Reputation: 1096
I have three lines like below - what I want to do is to print found
if at least 5 characters of the last 15 characters in the upper line have |
character under themselves (meaning these characters bind to the characters in the third line)
5' TCAGATGTGTATAAGAGACAGTGCGTATTCTCAGTCAGTTGAAGTGATACAGAA
:: ::: :: : : : ||||| :
3' ATTCAGCCTGCACTCGTTACCGAGGCATGACAGAGAATTCACGTAGAGGCGAGCTAAGGTACTTGAAAGGGTGTATTAGAG
So far I have ended up with this script that can find specific patterns but I have not been able to expand it to find what I just mentioned in the question - it would be great if someone could help me to expand the code below - thank you.
import re
in_str = '''
5' TCAGATGTGTATAAGAGACAGTGCGTATTCTCAGTCAGTTGAAGTGATACAGAA
:: ::: :: : : : ||||| :
3' ATTCAGCCTGCACTCGTTACCGAGGCATGACAGAGAATTCACGTAGAGGCGAGCTAAGGTACTTGAAAGGGTGTATTAGAG'''
in_str = re.sub(r'^\s*', "", in_str)
lst = re.split(r'\n', in_str)
acgt = set(['A', 'C', 'G', 'T'])
for idx in range(min([len(s) for s in lst])):
if lst[0][idx] in acgt and lst[1][idx] == '|' and lst[2][idx] in acgt:
print('found!')
break
Based on the structure of the three lines the output of the script should be found
since the 5 characters (from the last 15 characters of the upper string) has |
under themselves.
Upvotes: 0
Views: 199
Reputation: 344
How about something like this. First slice the second line based on the length of first line and then count the occurrence of |
in that slice.
in_str = '''
5' TCAGATGTGTATAAGAGACAGTGCGTATTCTCAGTCAGTTGAAGTGATACAGAA
:: ::: :: : : : ||||| :
3' ATTCAGCCTGCACTCGTTACCGAGGCATGACAGAGAATTCACGTAGAGGCGAGCTAAGGTACTTGAAAGGGTGTATTAGAG'''
lines = in_str.strip().split("\n")
first_line_length = len(lines[0]) # 62
valid_char_start_index = (first_line_length - 15 if first_line_length > 15 else 1) - 1 # 46
required_slice = lines[1][valid_char_start_index:first_line_length] # : ||||| : #
occurrence_of_pipe_in_slice = required_slice.count("|") # 5
if occurrence_of_pipe_in_slice >= 5:
print("found")
In case the mapping is done in the beginning as mentioned in the comment, we can do something like this:
import re
in_str = '''
5' TCAGATGTGTATAAGAGACAGGTGTAATCGTTCCGCTTGAATGTACGTCATGAA
||||| :: : :: :: : : ::
3' ATTTGCAGTACACTCGTTACCGAGGCATGACAGAGAATATGTGTAGAGGCGAGCTAAGGTACTTGAAAGGGTGTATTAGAG'''
lines = in_str.strip().split("\n")
first_line_prefix = re.match(r"\d\'\s+", lines[0]).group() # "5' "

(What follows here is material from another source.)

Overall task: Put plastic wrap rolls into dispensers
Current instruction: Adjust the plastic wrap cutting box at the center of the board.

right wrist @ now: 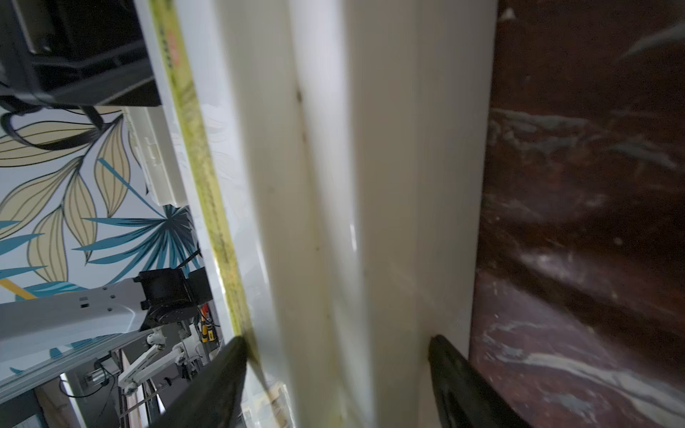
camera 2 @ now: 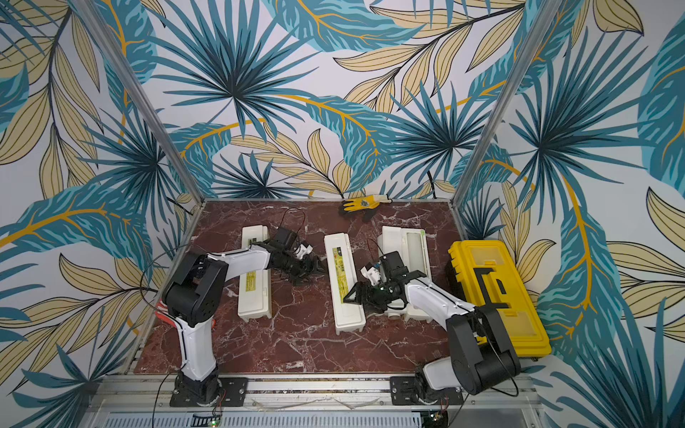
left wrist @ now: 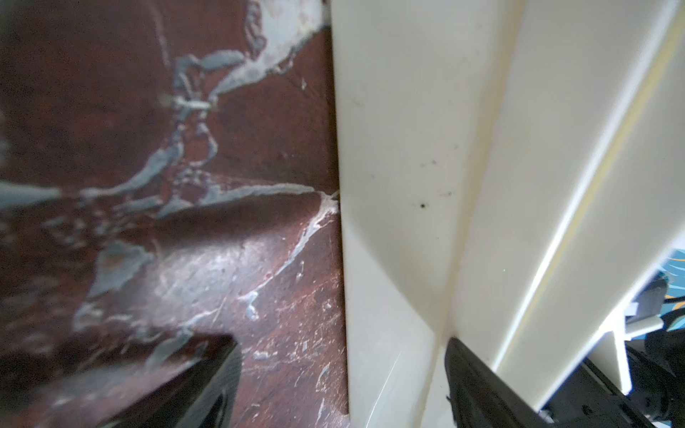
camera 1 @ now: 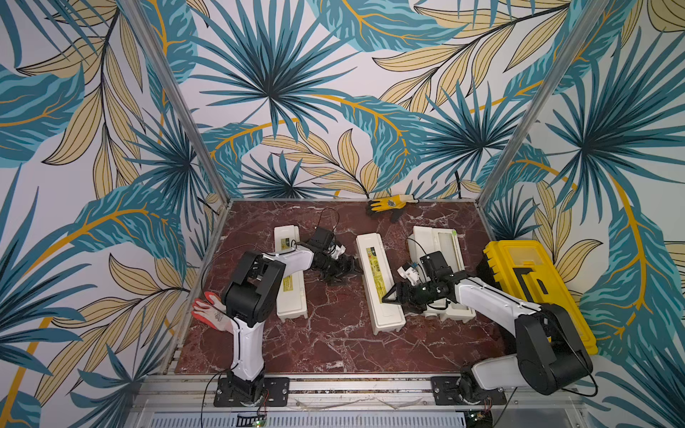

third_line_prefix = re.match(r"\d\'\s+",lines[2]).group() # "3' "
if len(first_line_prefix) < len(third_line_prefix): # To make sure that which ever line starts first we are picking correct index
valid_char_start_index = len(first_line_prefix)
else:
valid_char_start_index = len(third_line_prefix)
# valid_char_start_index = 3
try:
required_slice = lines[1][valid_char_start_index:valid_char_start_index+15] # ' ||||| '
except IndexError:
required_slice = lines[1][valid_char_start_index:] # in case the second line is smaller than the required slice it
# will consider to the end of the line
occurrence_of_pipe_in_slice = required_slice.count("|") # 5
if occurrence_of_pipe_in_slice >= 5:
print("found")
To Summarise we can create a function where can take input parameter as where we want to look for the mapping beginning or in the end. And then determine start and end indices accordingly. From there in both cases rest of the process is same.
Upvotes: 1
Reputation: 44213
You can use the collections.Counter
class to help with counting:
from collections import Counter
in_str = '''5' TCAGATGTGTATAAGAGACAGTGCGTATTCTCAGTCAGTTGAAGTGATACAGAA
:: ::: :: : : : ||||| :
3' ATTCAGCCTGCACTCGTTACCGAGGCATGACAGAGAATTCACGTAGAGGCGAGCTAAGGTACTTGAAAGGGTGTATTAGAG'''
# split string into lines:
strs = in_str.split('\n')
line1 = strs[0]
line2 = strs[1]
length1 = len(line1)
assert length1 >= 15 # we assume this
# last 15 characters of the first line
suffix1 = line1[length1-15:length1] # or line1[-15:]
# the 15 characters of the second line that are under the above characters
suffix2 = line2[length1-15:length1]
# count occurrences of each characters:
c = Counter(suffix2)
found = c.get('|', 0) >= 5
print(found)
Prints:
True
Upvotes: 2